WORK TASK:
Could you repeat every line below exactly, skipping the images?

----------

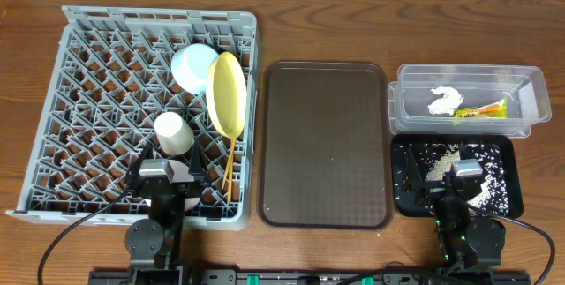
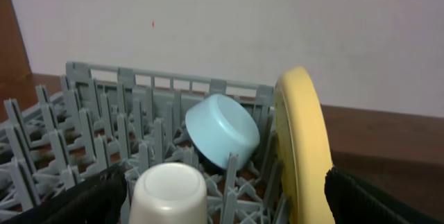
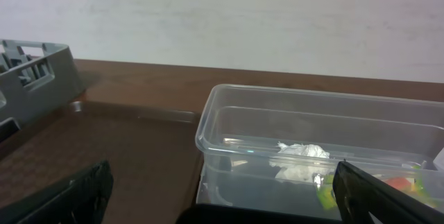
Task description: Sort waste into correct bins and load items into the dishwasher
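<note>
Honestly, plate [image 1: 227, 93], bowl [image 1: 194, 66] and cup [image 1: 173, 132] sit in the rack [image 1: 88, 64]. Left gripper [image 1: 169, 174] and right gripper [image 1: 459, 177] both spread, empty. Plate's standing on edge, so a bump from the left one could tip it.

We see a brown wood table [image 1: 26, 64]. Dark lines run along it from left to right, and from above it fills nearly the whole view. At the far edge of the table stands a plain, pale wall [image 2: 277, 16], almost white. There is one tiny red speck [image 2: 153, 23] on it, up on the left. At the far left, a brown strip [image 2: 10, 30] stands by the wall; we cannot tell what it is. The light is soft and even, and shadows on the table are faint.
</note>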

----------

SOLUTION:
Task description: Sort waste into correct bins and load items into the dishwasher
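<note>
Honestly, plate [image 1: 227, 93], bowl [image 1: 194, 66] and cup [image 1: 173, 132] sit in the rack [image 1: 88, 64]. Left gripper [image 1: 169, 174] and right gripper [image 1: 459, 177] both spread, empty. Plate's standing on edge, so a bump from the left one could tip it.

We see a brown wood table [image 1: 26, 64]. Dark lines run along it from left to right, and from above it fills nearly the whole view. At the far edge of the table stands a plain, pale wall [image 2: 277, 16], almost white. There is one tiny red speck [image 2: 153, 23] on it, up on the left. At the far left, a brown strip [image 2: 10, 30] stands by the wall; we cannot tell what it is. The light is soft and even, and shadows on the table are faint.
</note>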

The exercise has been answered in full.